I haven't blogged in a bit.... So much going on here lately it's been hard to take the time to organize my thoughts and put them down. I have been spending a lot of time on Facebook lately, I have commented there quite abit, it's easy to get caught up in the emotions that run rampant out there. So many people across Facebook who love animals, what confuses me I think is if we are such an animal loving Nation, how do these acts of cruelty and neglect happen so damn often?
How do these shelters & rescues who are supposed to be helping the animals get away with these acts of neglect, curelty and abuse? Why do the employees not come forward, speak out? How do the neighbors NOT notice when something doesn't feel or look right?
The daily abuse and neglect across this nation is mind-boggling and heartbreaking. It's overwhelming if you let yourself sit and just contemplate and realize that each minute that passes, somewhere an animal is suffering and you can do nothing to prevent or stop it.
I am not much for comics, but the other day after reading of yet another animal abuse case in Ohio, I wished for a bit that there was a group of SuperHeroes to save the animals and punish the people who so desperately deserve it.

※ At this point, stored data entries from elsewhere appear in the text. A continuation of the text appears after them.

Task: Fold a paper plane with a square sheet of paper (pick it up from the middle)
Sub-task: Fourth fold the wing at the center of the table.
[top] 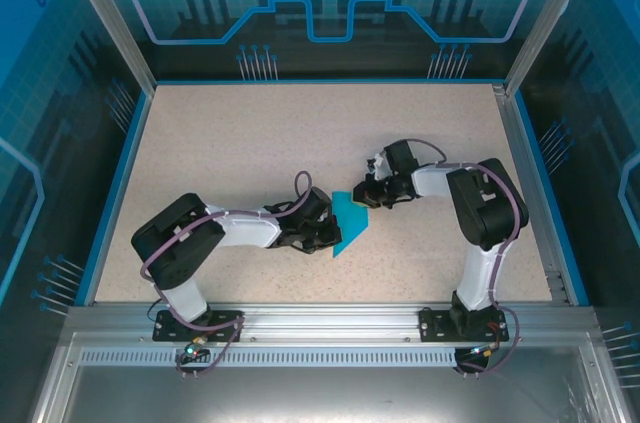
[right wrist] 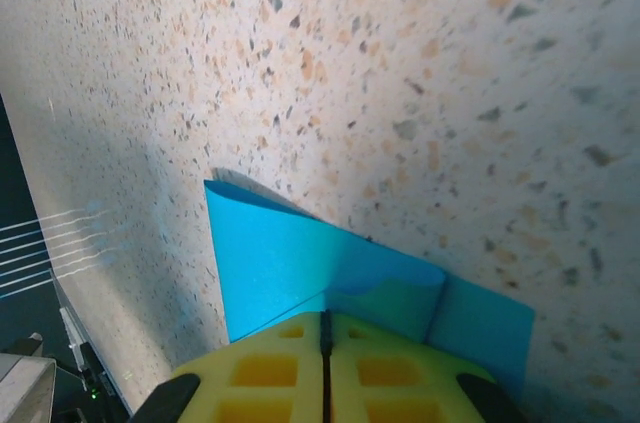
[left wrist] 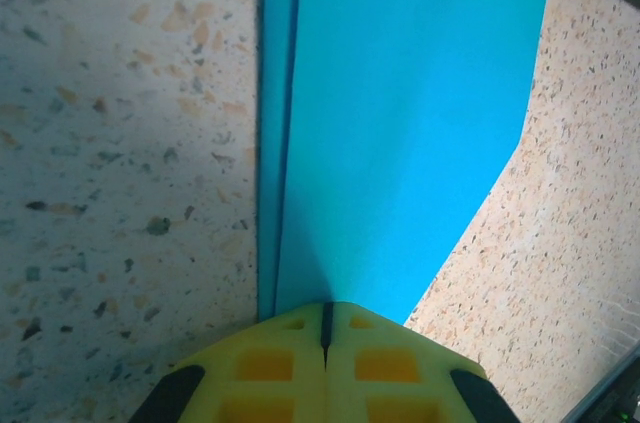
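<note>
**Item 1: sheet of paper** (top: pixel 352 225). Bright cyan-blue, partly folded, with a pointed end toward the near edge of the bench (top: pixel 250 143). It lies about midway between the left and right edges, nearer the near edge than the far one. Left wrist view: it lies flat on the speckled surface, a narrow folded strip running along one long side (left wrist: pixel 275 143). Right wrist view: overlapping layers, one flap slightly curled (right wrist: pixel 390 293).

**Item 2: left gripper** (top: pixel 328 235). Yellow fingers pressed together with no gap, the tips at the sheet's narrow end, over its edge. Cannot tell whether the paper is pinched or only pressed.

**Item 3: right gripper** (top: pixel 372 195). Fingers closed to a thin seam, the tips over the sheet's far end. Whether it grips the paper cannot be told.

**Item 4: bench.** Beige speckled top, blue rim.
</note>
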Controlling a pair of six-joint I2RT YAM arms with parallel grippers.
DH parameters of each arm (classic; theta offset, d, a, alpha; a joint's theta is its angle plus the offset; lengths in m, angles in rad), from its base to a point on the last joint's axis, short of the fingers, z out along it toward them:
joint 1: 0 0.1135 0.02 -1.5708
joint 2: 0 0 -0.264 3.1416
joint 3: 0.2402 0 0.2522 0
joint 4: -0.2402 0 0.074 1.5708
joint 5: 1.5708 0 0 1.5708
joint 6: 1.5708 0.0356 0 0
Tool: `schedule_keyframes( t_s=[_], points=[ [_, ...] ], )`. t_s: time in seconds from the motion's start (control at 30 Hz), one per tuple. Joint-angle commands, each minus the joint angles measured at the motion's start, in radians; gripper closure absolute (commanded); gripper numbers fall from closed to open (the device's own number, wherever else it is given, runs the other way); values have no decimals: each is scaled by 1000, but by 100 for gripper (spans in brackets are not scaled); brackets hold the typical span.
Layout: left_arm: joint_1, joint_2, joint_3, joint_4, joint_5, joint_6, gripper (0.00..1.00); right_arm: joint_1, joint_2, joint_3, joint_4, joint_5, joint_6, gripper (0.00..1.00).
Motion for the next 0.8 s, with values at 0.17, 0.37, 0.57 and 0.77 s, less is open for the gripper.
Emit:
schedule_keyframes(
  t_s=[0.17,0.37,0.57,0.77],
  points=[
    [6,65,-75,-349,-72,104,100,-100,16,113,-73,69,-104,91],
    [26,64,-50,-375,-62,156,100,-71,-94,93,-120,22,-122,90],
    [56,58,-36,-393,-56,191,100,4,-165,-17,-61,-32,-77,90],
    [76,50,-34,-409,-48,220,100,108,-135,-60,9,-27,-22,91]
  ],
)
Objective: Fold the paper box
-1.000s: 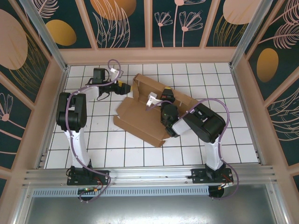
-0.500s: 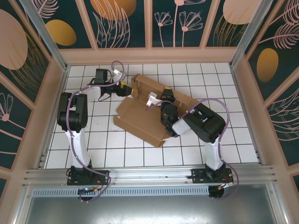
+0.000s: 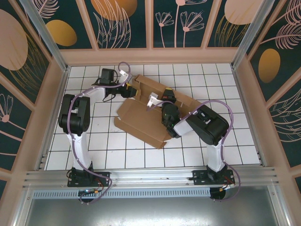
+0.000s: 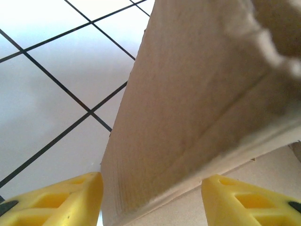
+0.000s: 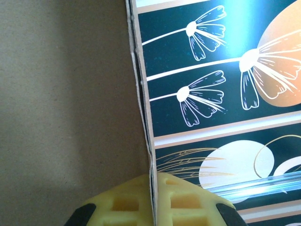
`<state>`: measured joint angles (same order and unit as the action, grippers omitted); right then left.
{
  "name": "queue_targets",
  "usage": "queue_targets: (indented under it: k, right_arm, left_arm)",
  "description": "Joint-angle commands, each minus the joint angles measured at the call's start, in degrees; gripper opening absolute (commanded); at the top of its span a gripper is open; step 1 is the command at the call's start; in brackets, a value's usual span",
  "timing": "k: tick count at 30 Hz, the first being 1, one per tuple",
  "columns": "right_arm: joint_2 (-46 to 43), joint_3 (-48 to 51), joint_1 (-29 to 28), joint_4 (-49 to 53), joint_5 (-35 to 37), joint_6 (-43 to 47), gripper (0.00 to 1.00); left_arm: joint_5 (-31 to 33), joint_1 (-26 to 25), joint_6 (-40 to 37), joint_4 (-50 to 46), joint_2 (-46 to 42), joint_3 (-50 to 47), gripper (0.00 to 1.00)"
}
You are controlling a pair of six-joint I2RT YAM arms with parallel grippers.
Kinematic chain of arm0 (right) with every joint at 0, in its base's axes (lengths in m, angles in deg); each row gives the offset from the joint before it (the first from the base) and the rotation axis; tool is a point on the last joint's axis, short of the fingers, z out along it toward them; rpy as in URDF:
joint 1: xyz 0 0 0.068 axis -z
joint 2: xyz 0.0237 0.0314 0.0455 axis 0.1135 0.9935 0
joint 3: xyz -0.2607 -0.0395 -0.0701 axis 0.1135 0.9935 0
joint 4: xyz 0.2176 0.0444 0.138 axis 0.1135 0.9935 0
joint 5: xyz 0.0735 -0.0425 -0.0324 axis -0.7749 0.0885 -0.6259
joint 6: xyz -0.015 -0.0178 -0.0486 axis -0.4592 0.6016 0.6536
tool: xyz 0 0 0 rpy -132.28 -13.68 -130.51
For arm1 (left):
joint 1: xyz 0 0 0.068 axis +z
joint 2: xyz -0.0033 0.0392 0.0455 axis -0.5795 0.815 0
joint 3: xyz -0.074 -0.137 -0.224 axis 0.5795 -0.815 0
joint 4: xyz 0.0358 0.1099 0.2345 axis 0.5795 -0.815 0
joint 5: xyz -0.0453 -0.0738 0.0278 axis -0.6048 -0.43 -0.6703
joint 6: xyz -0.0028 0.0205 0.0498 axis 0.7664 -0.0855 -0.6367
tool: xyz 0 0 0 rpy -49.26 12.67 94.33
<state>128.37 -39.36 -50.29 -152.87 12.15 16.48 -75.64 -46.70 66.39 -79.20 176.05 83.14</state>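
Paper box [image 3: 136,120] flap may buckle if the open left claw [image 4: 150,197] bites off-crease; right claw [image 5: 151,202] pinches its wall edge.

White tiled table [image 3: 117,155], paper box [image 3: 138,120] atop

One paper box [image 3: 141,120] lies on the tiled table [image 3: 99,146], about mid-table and somewhat toward the far side. It sits askew, its flat panel reaching near-left and a raised wall running along its far-right side. The left gripper [image 3: 128,88] is at the box's far-left corner, low over the table, with an upright flap standing between its two fingers [image 4: 66,197], one finger on either side. The right gripper [image 3: 163,100] is over the box's middle, right of the left gripper, its fingers [image 5: 122,202] pressed together on the edge of a standing panel. The left arm base [image 3: 87,178] and right arm base [image 3: 212,178] are at the table's near edge, with the box beyond and between them.
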Motion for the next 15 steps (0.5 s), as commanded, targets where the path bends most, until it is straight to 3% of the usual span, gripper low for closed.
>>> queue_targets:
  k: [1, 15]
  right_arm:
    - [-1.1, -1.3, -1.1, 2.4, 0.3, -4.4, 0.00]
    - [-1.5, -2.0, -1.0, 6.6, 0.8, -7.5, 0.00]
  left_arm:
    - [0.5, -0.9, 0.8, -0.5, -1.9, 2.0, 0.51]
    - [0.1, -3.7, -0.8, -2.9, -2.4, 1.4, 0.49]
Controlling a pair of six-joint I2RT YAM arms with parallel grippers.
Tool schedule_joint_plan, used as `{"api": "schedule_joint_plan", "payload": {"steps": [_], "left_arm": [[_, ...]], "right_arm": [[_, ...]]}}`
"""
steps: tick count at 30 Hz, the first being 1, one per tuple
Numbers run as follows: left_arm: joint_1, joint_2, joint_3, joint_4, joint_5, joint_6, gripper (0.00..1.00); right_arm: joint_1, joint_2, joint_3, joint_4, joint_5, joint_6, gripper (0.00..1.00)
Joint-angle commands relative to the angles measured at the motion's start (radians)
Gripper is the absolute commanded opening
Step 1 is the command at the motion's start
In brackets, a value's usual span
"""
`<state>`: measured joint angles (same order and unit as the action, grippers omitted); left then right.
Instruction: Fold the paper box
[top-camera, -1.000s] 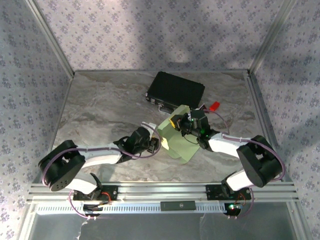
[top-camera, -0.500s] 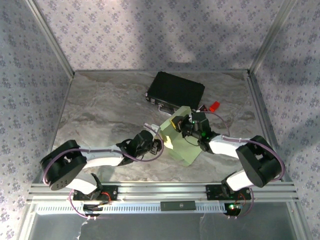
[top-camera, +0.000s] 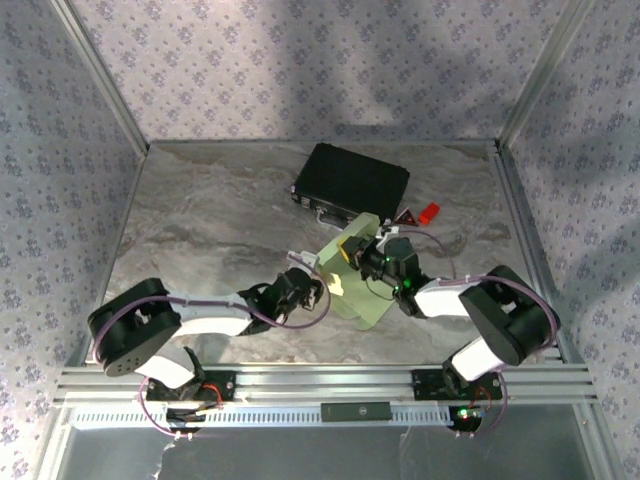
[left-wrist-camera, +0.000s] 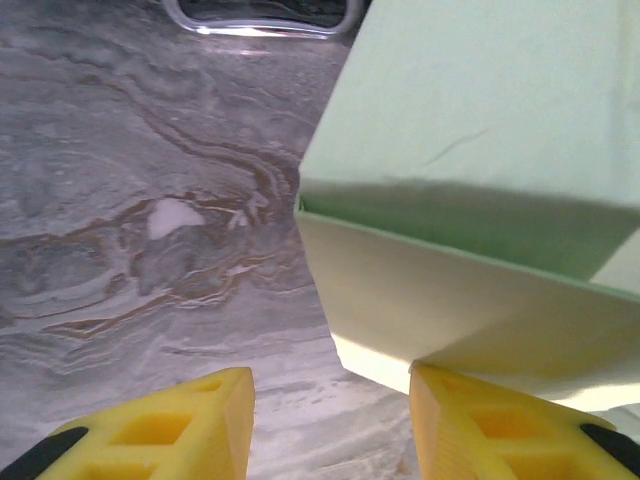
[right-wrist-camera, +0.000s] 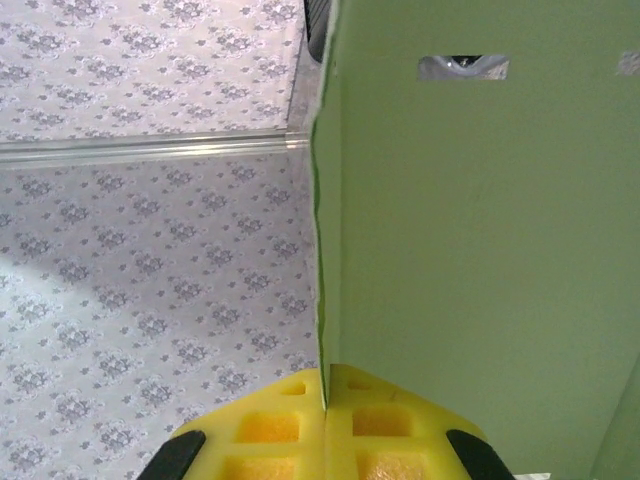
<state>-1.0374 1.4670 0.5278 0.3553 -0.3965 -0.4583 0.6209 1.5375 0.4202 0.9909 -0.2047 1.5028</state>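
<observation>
**Pale green thin-card paper box (top-camera: 357, 292), part-folded, held tilted at the middle of the grey marbled worktop (top-camera: 200, 230), between the two arms.**

Step in hand, as judged: a side panel is being stood up along its crease. One edge of the paper box (right-wrist-camera: 480, 250) is pinched in the fully closed right jaws. The left jaws are set partly apart, empty and low beside its near corner. Next, that panel would need pressing along the fold. A black hard case (top-camera: 350, 180) and a small red item (top-camera: 428, 212) lie just behind, crowding the far side.
</observation>
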Motion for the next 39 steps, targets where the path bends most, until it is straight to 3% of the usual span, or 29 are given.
{"api": "schedule_joint_plan", "payload": {"steps": [1, 11, 22, 39], "left_arm": [[-0.006, -0.071, -0.033, 0.002, -0.104, -0.025, 0.46], [0.004, -0.186, -0.114, -0.049, -0.144, -0.042, 0.46], [-0.016, -0.129, -0.104, -0.001, -0.139, -0.057, 0.46], [-0.138, -0.032, -0.119, 0.175, -0.302, -0.085, 0.49]], "right_arm": [[0.049, 0.075, 0.033, 0.118, 0.043, 0.018, 0.0], [0.131, 0.238, 0.068, 0.31, 0.12, 0.063, 0.0], [0.112, 0.238, -0.029, 0.371, 0.071, 0.014, 0.0], [0.116, 0.257, -0.034, 0.405, 0.077, 0.028, 0.0]]}}
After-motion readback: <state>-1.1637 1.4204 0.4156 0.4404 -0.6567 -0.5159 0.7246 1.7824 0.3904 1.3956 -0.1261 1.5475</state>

I read the articles about the Shelters, I see the news stories & videos of people abusing, torturing, slaughtering, I see the petitons to save animals, to end abuse and cruelty..... I get emotionally drained, I cry like I would never cry hearing the same about instances of similiar happening to human beings and I wonder what that says about me. I strive to be compassionate toward all living things, to understand others and see the good in all people and not to judge others, but I have a VERY hard time when it comes to those human beings who place no value on an animals life, who committ atrocities on the animals they see as worthless, disposable and I have such rage that boils inside of me, it is like I am watching a bully tormenting one they see as weaker, I want to grab them and put them in so much pain they cannot fathom it will ever end.
I do not want to kill them, I want to make them suffer, deeply. I get angry when I hear of the ridiculous sentencees these beasts get for their acts of in humane cruelty and neglect, I want to do unimaginable things to them which make them cry out in agony.
I strive for compassion, but I feel like I fail so much of the time when it comes to abusers.
One thing I do know, I am far from a pacifist and I would not hestiate were I given the chance, to inflict great amounts of pain on a human being who would touch someone or something they saw as weaker than themselves or without value.
It is like I feel their suffering, their fear, their confusion and from the deepest place within my soul, I want to do everything I can to end it and I can not, which kills a small part of me inside every moment I realize that I can not save them all, that until we unite as a Nation and DEMAND changes from ourselves and our Officials, many will die needlessly.
It's too much to think about sometimes.